Sometimes we forget to breathe when it comes to our creativity. By which I mean we are so busy creating and interacting with the world that we forget to pause, to be silent, to be alone. The imagination, the spark of all creativity, is a renewable resource, but it is not an inexhaustible resource. You can raze the forest, drink the stream dry, and not get it back…or not get it back right away.
As I get older, I have more and more of an appreciation for the need to be still, the need to be silent, and the need to be alone. I have less energy than I did when I was younger. My mind is less elastic, less flexible. On the other hand, because I have to be I am craftier now than I was in the twenties or thirties, and I have more experience, although not necessarily more wisdom.
Any wisdom I do have as regards tending to my own personal creativity has to do with monitoring myself and knowing my limits—allowing space for my imagination to guide me, and for it to recharge after long, difficult creative endeavors.
Two particular examples: after finishing the last novel in my Ambergris cycle, Finch, I made myself take a break from fiction. I knew that I would not just be worn out from writing an intense novel but also going out into the world to read from it and tell people about it. I also knew that I would experience a sense of loss from having lived in a world and with characters for not just three books but eighteen years of my life: almost my entire adult life. You cannot help but feel unmoored and at sea after such an immersive experience—and an experience that took so much of your imagination to see through to completion, with each book a different type of spark, a different approach to creation. So I gave myself permission not to write fiction. I forgave myself in advance…and slowly, over time, I could feel the urge to write fiction come back, and the inklings of inspiration, and those moments of going to sleep with a character or idea in my head…and waking up to find the solution, the catalyzing image, the scene expressed whole in my mind.

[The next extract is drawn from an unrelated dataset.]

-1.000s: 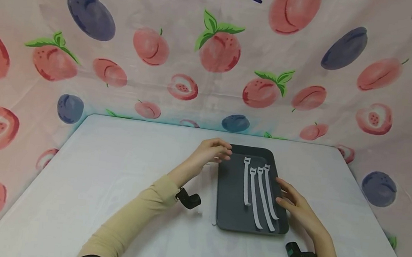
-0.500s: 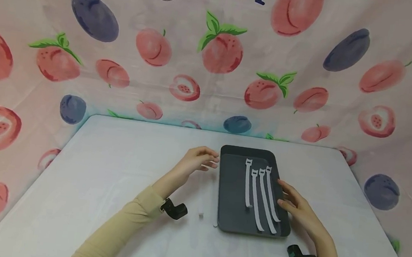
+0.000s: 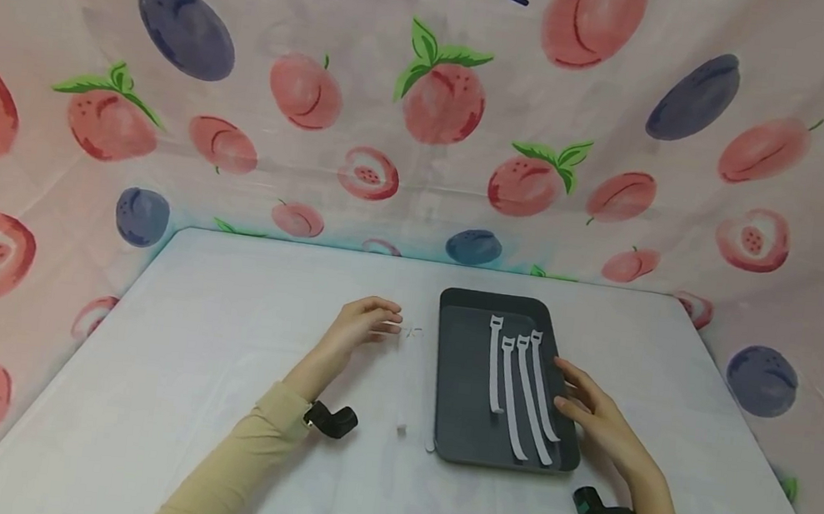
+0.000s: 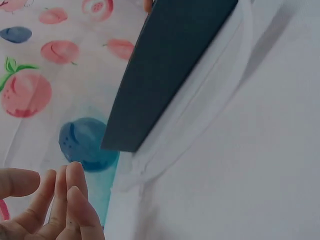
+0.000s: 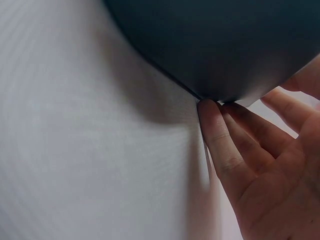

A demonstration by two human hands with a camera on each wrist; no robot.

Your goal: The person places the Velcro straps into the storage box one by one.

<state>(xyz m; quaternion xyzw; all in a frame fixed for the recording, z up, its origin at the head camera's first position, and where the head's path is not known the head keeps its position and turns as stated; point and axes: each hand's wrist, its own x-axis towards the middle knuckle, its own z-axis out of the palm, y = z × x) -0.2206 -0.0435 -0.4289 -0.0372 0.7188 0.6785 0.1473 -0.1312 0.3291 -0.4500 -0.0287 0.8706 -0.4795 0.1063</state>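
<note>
A dark grey tray (image 3: 459,379) lies on the white table, with several white hook-and-loop cable ties (image 3: 493,374) side by side in it. My right hand (image 3: 609,424) touches the tray's right side with fairly straight fingers; in the right wrist view the fingertips (image 5: 210,112) meet the tray's lower edge. Left of the tray, my left hand (image 3: 355,331) hovers apart from it, fingers loosely bent and thumb separate, holding nothing visible. Another white strap (image 4: 246,45) lies beside the tray in the left wrist view; from the head it barely shows against the white cloth.
A small pale piece (image 3: 401,430) lies on the table (image 3: 239,323) left of the tray. Fruit-printed cloth (image 3: 368,102) hangs behind and at both sides. A black wrist camera (image 3: 331,420) sits on the left wrist, another (image 3: 602,509) on the right.
My left hand has drawn away from the tray's upper left edge, moving left and slightly down. The right hand stays at the tray's right side, and the cable ties lie as before.
</note>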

On a smaller, weekly scale, I also monitor my limits. Recently, my wife Ann and I undertook a fairly mammoth anthology in terms of concept and the number of what I’d call “moving parts”: The Thackery T. Lambshead Cabinet of Curiosities (HarperCollins, 2011). For this book of fictions we needed faked museum exhibits, recollections of visits with Dr. Lambshead, fiction in the form of essays, and traditional short stories—all integrated with art from over 25 artists, some of them living in countries as far away as Russia. Just keeping this straight in your head is a task, let alone seizing opportunities for communication between fictions created by sometimes wildly different writers. In addition, I knew I’d be writing the connective tissue in the form of a fictional frame and fictional introductions to each section, and that these would set not just the context but the emotional tone. Well, this stuff doesn’t just conjure itself out of blue sky and clean air. It is a cumulative process and you can’t just leap in and do it all in one go. You need space: silence, stillness, aloneness. It’s a stop-and-go-and-stop-again process. Otherwise, you wring the rags dry and what comes out is attenuated, brittle, uninteresting.
So for the past two weeks, my goal hasn’t been just to write this material—it has been to set up roadblocks to writing, to find ways to procrastinate and delay so that (1) my imagination has the time necessary to work through the creative problem set before it and examine all of the possibilities and (2) so that I don’t reach that point of attenuation where it’s almost as if you’ve cooked your chicken dinner until it’s dry and practically inedible. It looks like something moist and delicious, but it most definitely isn’t.
Being aware of your limits—weekly, monthly, yearly—and having, in an odd way, the discipline to know when not to write, when to let yourself breathe, is part of making sure you have a long and happy career in your chosen creative endeavor.